I have a question for you.
How close to failure are you coming on the first set of pull-ups/push-ups/squats?
If you are coming close to failure, or worse yet having to give it everything you’ve got to finish the first 10 pull-ups, then it is going to be very difficult to get 10 pull-ups in the following sets.
I might suggest trying an EDT inspired workout. Basically, from my understanding, the idea is to do the same amount of work in the same amount of time, but in shorter less exhausting sets.
So, since your goal is to do 50 total pull-ups, push-ups and squats, then you would split those reps into smaller, less exhausting sets (perhaps 3 reps would be a good starting point). This means however that the rest time between sets must be kept to a minimum.
When you can do all of the sets/reps in the desired amount of time/or perhaps with the desired amount of rest in between, then increase the reps/decrease the sets. Eventually you should be able to work up to doing five sets of ten.
You could also try doing some maximal strength work. Yes, I know you mentioned that your goal is strength endurance, but maximal strength is a component of strength endurance.

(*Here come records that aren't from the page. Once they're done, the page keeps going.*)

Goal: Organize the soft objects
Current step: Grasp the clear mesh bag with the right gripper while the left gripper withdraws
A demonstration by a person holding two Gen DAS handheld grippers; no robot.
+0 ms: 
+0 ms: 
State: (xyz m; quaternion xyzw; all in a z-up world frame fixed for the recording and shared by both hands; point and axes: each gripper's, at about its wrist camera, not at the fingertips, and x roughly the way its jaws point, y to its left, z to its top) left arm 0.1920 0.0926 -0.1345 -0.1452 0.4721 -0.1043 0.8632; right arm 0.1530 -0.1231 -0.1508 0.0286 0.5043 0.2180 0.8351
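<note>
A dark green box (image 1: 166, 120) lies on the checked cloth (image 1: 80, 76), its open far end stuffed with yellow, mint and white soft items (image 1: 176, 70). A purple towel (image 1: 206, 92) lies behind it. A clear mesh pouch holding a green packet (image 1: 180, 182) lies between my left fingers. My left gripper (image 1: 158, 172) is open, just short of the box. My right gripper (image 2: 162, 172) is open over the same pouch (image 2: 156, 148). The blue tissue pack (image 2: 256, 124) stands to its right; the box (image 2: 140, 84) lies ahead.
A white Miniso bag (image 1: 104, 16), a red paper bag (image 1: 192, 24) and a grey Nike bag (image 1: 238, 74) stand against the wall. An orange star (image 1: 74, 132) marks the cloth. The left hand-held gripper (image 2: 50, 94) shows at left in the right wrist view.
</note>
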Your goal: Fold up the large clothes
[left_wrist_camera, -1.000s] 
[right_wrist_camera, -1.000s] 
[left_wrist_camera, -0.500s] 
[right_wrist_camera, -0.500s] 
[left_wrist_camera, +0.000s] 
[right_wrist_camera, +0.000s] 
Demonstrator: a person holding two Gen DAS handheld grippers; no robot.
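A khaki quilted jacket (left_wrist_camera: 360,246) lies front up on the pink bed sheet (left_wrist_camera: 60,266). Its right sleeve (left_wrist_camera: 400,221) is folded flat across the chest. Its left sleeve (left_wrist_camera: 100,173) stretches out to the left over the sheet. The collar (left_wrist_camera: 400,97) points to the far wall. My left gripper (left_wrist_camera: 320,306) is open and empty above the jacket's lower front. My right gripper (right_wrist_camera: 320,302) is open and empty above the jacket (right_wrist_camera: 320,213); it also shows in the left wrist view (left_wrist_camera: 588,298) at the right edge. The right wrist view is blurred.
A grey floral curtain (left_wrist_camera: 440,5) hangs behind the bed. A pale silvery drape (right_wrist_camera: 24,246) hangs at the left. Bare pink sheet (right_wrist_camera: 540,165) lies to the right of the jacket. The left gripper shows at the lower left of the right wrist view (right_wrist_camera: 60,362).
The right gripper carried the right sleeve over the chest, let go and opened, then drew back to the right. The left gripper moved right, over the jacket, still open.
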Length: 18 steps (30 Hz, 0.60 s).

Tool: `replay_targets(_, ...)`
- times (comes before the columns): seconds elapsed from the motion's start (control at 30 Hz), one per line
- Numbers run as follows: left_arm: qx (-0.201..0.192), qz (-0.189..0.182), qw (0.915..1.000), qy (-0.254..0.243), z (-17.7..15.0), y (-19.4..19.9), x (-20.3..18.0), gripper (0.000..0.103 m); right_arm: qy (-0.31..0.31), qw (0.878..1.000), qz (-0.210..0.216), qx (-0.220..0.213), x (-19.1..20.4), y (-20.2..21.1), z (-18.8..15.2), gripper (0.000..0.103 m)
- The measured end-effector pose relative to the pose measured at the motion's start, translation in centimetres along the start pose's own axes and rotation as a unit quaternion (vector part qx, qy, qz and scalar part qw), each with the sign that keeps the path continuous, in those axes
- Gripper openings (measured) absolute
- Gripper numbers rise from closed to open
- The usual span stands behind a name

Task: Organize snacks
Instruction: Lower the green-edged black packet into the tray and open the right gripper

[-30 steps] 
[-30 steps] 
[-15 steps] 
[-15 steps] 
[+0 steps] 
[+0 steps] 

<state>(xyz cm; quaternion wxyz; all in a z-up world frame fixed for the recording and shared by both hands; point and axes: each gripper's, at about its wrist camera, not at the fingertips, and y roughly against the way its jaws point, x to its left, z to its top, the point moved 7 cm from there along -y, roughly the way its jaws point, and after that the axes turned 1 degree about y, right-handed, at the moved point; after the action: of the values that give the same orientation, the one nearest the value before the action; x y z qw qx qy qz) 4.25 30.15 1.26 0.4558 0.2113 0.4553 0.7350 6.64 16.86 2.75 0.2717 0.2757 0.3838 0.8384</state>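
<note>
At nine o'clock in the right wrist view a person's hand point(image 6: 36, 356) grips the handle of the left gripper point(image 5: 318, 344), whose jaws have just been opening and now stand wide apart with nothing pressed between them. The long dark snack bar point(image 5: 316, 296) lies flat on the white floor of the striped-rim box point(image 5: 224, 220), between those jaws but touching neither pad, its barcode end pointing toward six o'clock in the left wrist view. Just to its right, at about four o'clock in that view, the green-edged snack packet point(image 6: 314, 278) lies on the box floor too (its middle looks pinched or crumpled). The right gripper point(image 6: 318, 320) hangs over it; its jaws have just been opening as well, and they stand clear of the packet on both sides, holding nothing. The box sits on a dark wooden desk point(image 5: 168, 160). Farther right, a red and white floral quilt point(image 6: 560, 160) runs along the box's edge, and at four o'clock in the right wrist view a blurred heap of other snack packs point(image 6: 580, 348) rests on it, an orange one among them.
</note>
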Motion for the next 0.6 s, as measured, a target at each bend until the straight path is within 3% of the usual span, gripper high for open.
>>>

For instance, I’ve been training with Captains of Crush grippers for a while now. When I first got the #1 I was unable to close it. But, I could close the Trainer several times. I thought that if I worked to improve the number of times that I could close the Trainer it would help me in closing the #1.
Well, I eventually worked up to being able to close the Trainer 12 times with my right hand and 11 times with my left, but I was still unable to close the #1. So, I decided to work strictly on trying to close the #1.
When I eventually achieved the ability to close the #1 I thought I’d try for a max rep set on the Trainer. Low and behold I was able to close the Trainer 25 times with either hand.
Anyways, hope that helps and good luck.